That didn't mean I had to be comfortable with it. If this went bad, there was a decent chance that I'd be able to make it out alive; I had a few tricks up my sleeve, and I'd have plenty of space to take advantage of, on account of the summoning circle taking up my entire workshop. That put all kinds of valuable materials and texts at risk if it came to a brawl, but a circle that was too small would likely fail, resulting in the energy involved being released as an explosion or possibly just releasing the entity contained with in. In this case both would be equally bad, so I was willing to risk a little property damage.  

Time to get to work. I began the ritual, chanting in Enochian, infusing each word of the angelic tongue with the force of my will. The chant was on the lengthy side, but at least there wasn't any silly dance I had to do along with it. My voice grew to a crescendo as I completed the spell and the candles scattered about flared along with it. Silence followed, eventually broken by a gruff voice behind me. "I answer your call, mortal."

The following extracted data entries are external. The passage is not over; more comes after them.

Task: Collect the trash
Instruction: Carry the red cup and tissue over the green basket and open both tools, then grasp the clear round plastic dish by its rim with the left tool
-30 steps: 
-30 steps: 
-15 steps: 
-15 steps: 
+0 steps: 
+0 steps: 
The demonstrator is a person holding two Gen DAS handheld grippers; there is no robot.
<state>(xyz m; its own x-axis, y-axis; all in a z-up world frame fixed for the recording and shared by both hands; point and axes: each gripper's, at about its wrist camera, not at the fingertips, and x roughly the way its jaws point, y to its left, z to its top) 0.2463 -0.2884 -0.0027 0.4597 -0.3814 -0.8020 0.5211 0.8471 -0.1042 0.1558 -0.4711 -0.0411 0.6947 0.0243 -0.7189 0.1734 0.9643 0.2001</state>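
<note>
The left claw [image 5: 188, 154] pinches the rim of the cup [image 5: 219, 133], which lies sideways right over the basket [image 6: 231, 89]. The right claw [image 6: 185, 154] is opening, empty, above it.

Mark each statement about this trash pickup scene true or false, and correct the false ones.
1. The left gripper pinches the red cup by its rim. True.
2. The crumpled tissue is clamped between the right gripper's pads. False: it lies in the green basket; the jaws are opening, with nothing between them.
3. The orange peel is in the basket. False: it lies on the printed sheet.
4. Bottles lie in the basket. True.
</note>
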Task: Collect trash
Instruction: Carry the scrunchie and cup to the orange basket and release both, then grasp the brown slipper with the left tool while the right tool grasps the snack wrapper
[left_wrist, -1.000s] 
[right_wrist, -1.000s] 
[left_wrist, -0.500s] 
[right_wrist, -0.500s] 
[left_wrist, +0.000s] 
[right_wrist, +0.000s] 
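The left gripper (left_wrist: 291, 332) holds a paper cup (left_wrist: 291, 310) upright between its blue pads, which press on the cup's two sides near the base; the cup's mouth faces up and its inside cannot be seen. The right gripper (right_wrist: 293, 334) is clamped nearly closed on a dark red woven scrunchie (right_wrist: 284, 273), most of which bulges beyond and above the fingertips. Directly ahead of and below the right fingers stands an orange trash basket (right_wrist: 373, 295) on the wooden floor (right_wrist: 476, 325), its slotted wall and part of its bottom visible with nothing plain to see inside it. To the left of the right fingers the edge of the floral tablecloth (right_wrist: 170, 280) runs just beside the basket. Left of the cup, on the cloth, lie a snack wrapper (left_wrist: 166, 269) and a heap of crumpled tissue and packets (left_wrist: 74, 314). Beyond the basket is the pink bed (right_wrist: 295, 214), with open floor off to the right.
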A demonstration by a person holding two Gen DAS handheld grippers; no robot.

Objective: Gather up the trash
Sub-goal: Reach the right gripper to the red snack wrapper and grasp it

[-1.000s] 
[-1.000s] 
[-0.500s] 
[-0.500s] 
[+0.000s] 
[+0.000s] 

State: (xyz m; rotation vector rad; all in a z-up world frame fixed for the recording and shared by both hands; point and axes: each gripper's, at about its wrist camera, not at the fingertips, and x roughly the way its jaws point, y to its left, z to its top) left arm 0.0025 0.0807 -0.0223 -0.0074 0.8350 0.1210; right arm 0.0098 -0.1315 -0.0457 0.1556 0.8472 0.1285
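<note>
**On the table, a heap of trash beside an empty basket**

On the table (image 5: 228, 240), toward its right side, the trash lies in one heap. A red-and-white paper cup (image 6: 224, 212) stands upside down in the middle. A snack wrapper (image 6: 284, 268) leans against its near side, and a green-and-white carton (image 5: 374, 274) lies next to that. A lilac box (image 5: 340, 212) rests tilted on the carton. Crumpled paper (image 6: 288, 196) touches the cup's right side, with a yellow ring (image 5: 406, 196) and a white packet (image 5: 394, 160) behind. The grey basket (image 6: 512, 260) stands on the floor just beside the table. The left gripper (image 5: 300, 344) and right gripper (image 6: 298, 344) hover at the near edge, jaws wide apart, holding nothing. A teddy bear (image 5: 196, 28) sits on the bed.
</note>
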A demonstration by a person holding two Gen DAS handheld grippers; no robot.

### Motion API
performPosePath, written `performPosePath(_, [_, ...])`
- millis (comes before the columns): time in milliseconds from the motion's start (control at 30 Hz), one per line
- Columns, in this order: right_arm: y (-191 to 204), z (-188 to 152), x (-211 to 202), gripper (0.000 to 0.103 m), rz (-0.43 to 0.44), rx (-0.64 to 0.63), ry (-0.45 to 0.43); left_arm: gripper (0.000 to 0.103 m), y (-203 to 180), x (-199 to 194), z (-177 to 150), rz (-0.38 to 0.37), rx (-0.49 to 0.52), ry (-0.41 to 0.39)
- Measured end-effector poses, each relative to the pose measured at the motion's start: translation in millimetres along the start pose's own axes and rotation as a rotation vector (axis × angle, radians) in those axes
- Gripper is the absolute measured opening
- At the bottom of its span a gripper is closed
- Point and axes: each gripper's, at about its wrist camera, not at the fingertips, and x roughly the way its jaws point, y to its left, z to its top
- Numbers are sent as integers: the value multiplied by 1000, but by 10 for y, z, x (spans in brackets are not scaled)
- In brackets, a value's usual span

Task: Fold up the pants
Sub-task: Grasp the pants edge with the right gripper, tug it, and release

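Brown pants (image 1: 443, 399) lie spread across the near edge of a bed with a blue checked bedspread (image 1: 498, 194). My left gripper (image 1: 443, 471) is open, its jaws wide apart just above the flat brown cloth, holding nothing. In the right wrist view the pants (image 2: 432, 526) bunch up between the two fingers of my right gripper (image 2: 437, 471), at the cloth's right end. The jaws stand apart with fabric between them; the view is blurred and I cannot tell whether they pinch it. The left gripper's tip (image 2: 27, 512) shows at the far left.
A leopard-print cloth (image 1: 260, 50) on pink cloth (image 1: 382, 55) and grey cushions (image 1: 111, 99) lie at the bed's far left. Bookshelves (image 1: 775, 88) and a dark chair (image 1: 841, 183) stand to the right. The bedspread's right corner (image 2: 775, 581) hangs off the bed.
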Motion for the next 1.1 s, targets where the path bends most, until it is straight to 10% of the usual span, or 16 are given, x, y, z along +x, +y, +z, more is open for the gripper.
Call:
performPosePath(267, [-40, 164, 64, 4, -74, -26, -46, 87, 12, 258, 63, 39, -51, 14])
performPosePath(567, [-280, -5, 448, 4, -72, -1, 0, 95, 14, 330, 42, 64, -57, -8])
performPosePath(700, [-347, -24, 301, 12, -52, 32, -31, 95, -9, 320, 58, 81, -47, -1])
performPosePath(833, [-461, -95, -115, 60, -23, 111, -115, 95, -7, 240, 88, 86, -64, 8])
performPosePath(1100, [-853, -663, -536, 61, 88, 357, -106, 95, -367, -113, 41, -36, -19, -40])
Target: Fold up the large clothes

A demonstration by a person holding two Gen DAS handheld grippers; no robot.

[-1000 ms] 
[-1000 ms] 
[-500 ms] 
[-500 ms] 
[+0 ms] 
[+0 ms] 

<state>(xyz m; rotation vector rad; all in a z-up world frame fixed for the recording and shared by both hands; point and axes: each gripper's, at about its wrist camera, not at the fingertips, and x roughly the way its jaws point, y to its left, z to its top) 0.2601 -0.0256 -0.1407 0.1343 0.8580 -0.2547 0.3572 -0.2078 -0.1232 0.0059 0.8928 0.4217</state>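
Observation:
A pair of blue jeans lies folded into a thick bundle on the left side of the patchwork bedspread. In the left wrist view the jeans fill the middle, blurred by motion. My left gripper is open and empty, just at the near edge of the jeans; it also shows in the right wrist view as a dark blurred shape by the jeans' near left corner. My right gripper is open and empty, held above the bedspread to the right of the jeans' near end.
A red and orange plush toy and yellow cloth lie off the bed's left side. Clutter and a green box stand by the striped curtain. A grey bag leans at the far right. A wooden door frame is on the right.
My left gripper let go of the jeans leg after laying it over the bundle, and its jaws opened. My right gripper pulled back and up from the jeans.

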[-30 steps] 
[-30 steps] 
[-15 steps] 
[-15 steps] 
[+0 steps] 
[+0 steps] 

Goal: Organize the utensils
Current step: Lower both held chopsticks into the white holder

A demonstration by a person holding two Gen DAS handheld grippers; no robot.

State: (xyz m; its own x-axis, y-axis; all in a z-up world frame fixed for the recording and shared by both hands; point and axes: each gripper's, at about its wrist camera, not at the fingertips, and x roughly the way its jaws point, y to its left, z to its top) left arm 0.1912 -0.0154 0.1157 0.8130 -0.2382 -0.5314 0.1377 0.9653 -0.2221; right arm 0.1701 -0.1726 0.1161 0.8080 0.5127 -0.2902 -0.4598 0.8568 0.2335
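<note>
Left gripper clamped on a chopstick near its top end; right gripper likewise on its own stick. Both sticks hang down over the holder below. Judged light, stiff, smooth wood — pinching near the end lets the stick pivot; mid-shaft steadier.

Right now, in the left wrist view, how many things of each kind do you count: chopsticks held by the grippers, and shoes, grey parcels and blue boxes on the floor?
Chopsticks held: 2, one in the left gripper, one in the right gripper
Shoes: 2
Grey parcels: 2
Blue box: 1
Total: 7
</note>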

I turned around and saw him sitting casually in my deskchair. He looked much like any other human, but with slightly stretched limbs, and an almost rail-thin body. Oh, and he had feathered, bird-like wings. He had originally been an angel, after all. "Engral," I greeted him cautiously. Demons were supposed to angry when you summoned them, not kill-the-puny-mortal-on-sight angry, but I-demand-to-know-why-you've-disturbed-me angry at the very least. Engral looked decidedly more relaxed, but that could easily change in the blink of an eye.

"I must confess, you're not who I was expecting to greet me this evening." So he knew. That wasn't really a surprise, when someone wanted to call forth an entity from the pits, it had ways of getting advance notice. Unless someone does it with absolutely no forethought or planning, apparently.

"It seems you already know about the Coven, they were going to call you tonight to destroy the city. I called you first so I could stop them."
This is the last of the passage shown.